INFORMATION SUPPLIED:

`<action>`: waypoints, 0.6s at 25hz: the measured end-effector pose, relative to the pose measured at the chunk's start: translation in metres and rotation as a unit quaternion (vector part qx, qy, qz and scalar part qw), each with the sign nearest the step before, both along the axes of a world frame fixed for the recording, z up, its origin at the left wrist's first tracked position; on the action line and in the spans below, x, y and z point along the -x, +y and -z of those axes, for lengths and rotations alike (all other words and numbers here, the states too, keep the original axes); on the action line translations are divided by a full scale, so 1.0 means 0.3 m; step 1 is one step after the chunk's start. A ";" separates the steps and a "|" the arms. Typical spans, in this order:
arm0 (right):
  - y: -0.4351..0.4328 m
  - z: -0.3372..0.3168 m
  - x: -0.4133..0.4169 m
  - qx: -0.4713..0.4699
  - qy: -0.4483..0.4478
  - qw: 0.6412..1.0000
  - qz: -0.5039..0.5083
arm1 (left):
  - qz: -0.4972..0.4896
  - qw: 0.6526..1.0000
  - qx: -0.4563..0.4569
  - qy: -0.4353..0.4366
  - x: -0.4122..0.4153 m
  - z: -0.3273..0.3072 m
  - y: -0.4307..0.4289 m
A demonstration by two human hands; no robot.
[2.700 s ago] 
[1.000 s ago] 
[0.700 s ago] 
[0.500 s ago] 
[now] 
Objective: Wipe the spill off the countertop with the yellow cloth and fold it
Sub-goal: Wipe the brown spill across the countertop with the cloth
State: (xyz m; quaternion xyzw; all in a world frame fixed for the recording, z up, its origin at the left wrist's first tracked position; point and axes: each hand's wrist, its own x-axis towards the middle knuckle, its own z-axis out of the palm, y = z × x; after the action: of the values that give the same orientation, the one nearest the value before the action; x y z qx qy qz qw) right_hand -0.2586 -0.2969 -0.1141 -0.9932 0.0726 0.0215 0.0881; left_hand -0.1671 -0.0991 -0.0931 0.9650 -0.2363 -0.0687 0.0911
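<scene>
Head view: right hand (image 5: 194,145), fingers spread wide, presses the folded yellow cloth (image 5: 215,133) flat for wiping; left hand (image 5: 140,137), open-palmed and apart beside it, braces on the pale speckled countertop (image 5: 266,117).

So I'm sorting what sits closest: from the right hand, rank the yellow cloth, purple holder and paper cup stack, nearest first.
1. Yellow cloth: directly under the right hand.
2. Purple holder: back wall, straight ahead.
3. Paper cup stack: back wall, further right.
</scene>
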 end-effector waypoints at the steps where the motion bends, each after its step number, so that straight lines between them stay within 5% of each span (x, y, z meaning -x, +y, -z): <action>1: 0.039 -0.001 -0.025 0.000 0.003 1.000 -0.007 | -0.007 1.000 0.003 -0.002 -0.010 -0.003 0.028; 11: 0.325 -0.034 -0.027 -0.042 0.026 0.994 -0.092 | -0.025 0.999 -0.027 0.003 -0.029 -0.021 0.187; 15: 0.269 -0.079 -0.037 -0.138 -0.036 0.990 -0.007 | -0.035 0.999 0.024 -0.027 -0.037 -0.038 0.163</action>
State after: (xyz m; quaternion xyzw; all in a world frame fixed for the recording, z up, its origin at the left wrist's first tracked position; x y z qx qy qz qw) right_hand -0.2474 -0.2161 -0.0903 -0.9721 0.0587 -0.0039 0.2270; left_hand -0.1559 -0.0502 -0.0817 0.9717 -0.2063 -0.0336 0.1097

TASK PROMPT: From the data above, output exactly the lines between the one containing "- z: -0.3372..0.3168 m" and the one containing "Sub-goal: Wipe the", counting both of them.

FINISHED EXERCISE:
  - z: -0.3372..0.3168 m
  - x: -0.4133..0.4169 m
  - qx: -0.4713..0.4699
  - qy: -0.4483..0.4478
  - qw: 0.6412..1.0000
  - qz: -0.5039..0.5083
arm1 (left):
  - qz: -0.4972..0.4896
  - qw: 0.6526..1.0000
  - qx: -0.4563..0.4569
  - qy: -0.4353..0.4366
  - x: -0.4122..0.4153 m
  - z: -0.3273..0.3072 m
  - y: -0.4307..0.4289 m
A demonstration by two human hands; no robot.
[2.700 s ago] 
[1.000 s ago] 
[0.700 s ago] 
[0.500 s ago] 
[now] 
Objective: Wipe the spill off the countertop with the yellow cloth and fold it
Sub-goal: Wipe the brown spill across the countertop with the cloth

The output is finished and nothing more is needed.